§ Work order: Please state how many lines in the records below contain the word "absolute"; the number alone is the answer.

§ Exercise materials:
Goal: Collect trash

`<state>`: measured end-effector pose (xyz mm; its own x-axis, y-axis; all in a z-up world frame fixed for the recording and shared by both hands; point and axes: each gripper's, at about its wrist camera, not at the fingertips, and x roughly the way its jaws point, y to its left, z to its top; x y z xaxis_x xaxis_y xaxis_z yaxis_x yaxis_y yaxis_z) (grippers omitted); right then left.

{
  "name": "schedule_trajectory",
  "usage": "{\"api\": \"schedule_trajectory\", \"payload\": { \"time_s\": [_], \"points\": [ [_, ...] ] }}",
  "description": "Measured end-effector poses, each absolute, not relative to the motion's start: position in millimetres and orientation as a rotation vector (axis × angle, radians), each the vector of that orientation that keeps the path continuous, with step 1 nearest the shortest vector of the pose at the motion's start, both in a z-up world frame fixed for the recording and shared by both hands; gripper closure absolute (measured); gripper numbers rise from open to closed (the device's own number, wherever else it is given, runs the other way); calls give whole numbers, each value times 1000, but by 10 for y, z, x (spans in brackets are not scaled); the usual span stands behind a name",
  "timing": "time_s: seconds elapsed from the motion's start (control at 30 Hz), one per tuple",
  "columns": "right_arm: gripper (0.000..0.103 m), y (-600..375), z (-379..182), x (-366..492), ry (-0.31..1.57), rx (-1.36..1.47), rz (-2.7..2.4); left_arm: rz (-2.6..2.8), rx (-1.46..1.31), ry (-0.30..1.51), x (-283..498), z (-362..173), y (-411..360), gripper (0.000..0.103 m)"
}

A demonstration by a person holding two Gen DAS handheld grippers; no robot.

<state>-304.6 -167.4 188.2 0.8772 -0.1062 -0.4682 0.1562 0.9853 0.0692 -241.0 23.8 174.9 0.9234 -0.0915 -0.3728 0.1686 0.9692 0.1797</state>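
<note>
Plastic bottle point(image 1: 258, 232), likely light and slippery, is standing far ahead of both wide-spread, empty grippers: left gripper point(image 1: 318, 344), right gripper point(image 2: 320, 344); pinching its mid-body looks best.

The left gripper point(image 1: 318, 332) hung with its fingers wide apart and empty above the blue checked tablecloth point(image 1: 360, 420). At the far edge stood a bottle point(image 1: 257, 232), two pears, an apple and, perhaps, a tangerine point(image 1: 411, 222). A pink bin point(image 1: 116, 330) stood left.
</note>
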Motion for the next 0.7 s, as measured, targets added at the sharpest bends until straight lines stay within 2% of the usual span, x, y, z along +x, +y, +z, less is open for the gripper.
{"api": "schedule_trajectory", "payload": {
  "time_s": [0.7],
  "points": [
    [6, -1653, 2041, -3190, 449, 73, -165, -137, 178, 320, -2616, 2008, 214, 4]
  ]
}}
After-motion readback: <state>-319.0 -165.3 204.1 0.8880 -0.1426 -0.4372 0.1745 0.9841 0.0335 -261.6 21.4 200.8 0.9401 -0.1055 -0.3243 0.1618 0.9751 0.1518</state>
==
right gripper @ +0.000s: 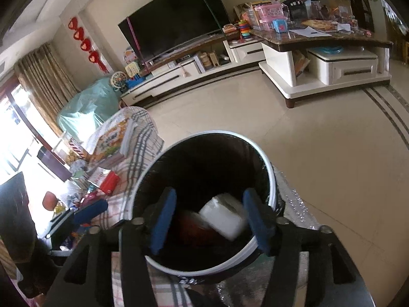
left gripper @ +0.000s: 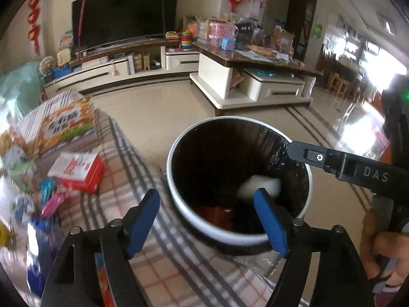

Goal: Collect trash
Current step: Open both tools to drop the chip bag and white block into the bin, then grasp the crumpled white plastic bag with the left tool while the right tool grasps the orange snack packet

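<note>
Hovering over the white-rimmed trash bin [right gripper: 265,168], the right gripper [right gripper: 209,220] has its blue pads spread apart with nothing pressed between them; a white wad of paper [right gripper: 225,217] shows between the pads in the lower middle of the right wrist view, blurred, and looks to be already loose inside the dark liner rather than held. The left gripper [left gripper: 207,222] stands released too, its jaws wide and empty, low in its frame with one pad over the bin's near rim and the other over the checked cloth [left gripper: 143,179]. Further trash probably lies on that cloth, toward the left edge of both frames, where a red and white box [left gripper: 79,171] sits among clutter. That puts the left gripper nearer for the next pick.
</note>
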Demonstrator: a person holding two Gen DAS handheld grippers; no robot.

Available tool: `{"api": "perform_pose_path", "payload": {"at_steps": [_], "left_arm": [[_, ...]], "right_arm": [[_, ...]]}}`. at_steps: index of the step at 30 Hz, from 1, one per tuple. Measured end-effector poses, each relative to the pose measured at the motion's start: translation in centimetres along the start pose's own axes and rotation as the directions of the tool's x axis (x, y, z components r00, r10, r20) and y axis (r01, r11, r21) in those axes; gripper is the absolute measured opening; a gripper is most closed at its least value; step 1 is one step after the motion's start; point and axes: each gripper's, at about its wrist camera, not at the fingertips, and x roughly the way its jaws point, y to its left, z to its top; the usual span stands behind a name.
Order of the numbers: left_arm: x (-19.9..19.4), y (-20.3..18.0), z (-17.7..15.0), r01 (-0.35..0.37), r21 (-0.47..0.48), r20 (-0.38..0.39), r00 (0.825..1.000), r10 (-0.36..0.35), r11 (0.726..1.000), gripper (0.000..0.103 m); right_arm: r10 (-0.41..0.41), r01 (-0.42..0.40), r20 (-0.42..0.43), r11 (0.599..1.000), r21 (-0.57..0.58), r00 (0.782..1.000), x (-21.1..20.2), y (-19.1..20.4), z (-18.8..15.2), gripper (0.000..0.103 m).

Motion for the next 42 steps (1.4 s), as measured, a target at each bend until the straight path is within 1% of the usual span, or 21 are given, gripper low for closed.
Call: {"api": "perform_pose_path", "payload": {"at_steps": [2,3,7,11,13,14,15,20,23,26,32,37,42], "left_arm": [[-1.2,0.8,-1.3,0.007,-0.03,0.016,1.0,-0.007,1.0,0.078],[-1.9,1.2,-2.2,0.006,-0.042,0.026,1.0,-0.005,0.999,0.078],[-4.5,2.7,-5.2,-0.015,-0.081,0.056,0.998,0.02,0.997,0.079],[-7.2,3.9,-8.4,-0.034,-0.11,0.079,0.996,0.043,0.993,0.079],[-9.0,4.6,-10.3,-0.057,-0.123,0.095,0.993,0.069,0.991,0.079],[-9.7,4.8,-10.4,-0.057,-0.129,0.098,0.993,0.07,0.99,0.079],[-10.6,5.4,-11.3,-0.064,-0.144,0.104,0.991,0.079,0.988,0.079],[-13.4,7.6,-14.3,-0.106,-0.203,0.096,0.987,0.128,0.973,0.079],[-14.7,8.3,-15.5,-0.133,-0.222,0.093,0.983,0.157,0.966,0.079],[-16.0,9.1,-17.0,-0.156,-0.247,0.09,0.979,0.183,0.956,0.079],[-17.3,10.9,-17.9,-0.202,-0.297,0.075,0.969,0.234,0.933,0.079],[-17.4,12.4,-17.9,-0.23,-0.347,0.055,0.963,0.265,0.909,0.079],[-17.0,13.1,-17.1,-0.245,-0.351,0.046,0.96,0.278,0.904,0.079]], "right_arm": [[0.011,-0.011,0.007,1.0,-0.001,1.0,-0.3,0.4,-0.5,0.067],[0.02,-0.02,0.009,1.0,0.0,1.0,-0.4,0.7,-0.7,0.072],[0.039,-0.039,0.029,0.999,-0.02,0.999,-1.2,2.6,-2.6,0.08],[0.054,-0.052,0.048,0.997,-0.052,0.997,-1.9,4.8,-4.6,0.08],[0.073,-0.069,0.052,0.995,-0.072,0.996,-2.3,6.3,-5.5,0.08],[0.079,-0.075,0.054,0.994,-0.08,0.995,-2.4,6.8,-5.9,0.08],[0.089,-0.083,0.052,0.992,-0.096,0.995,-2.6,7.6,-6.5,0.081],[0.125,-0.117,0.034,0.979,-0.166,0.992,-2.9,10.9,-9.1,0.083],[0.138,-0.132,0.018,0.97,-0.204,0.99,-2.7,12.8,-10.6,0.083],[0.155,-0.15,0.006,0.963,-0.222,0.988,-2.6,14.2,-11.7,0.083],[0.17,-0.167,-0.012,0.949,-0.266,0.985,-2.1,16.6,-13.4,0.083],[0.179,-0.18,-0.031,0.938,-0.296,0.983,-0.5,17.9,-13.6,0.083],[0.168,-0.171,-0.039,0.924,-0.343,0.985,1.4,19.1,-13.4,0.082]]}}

§ Answer space: 2